Your reply should reproduce all the data below exactly while excluding the pictures.
:: GIVEN INFORMATION
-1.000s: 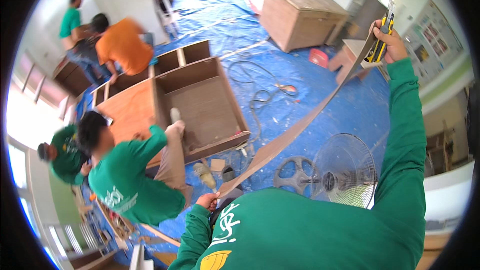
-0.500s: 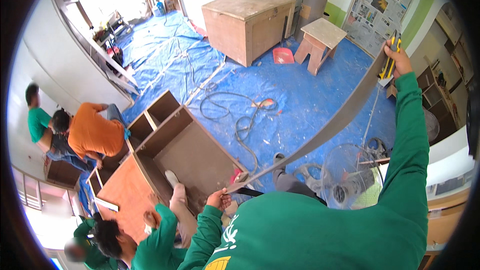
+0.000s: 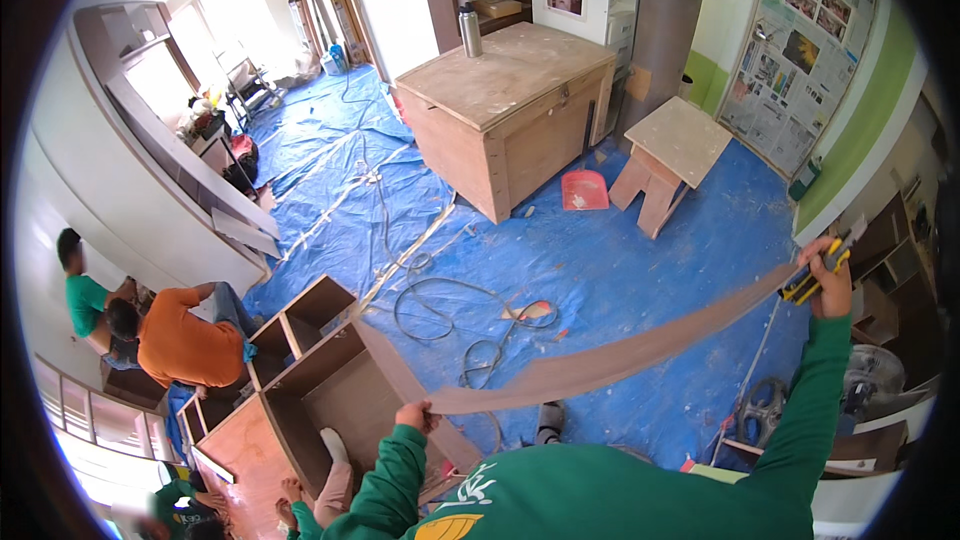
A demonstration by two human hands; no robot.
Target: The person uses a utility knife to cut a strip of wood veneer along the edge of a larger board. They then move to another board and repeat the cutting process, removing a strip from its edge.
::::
→ EXERCISE SOLUTION
-1.000s: 
-0.500s: 
+0.000s: 
A demonstration by two human hands; no robot.
Target: The person uses a utility knife to cut a strip of wood veneer along the edge of a larger board. They then move to another board and repeat the cutting process, removing a strip from its edge.

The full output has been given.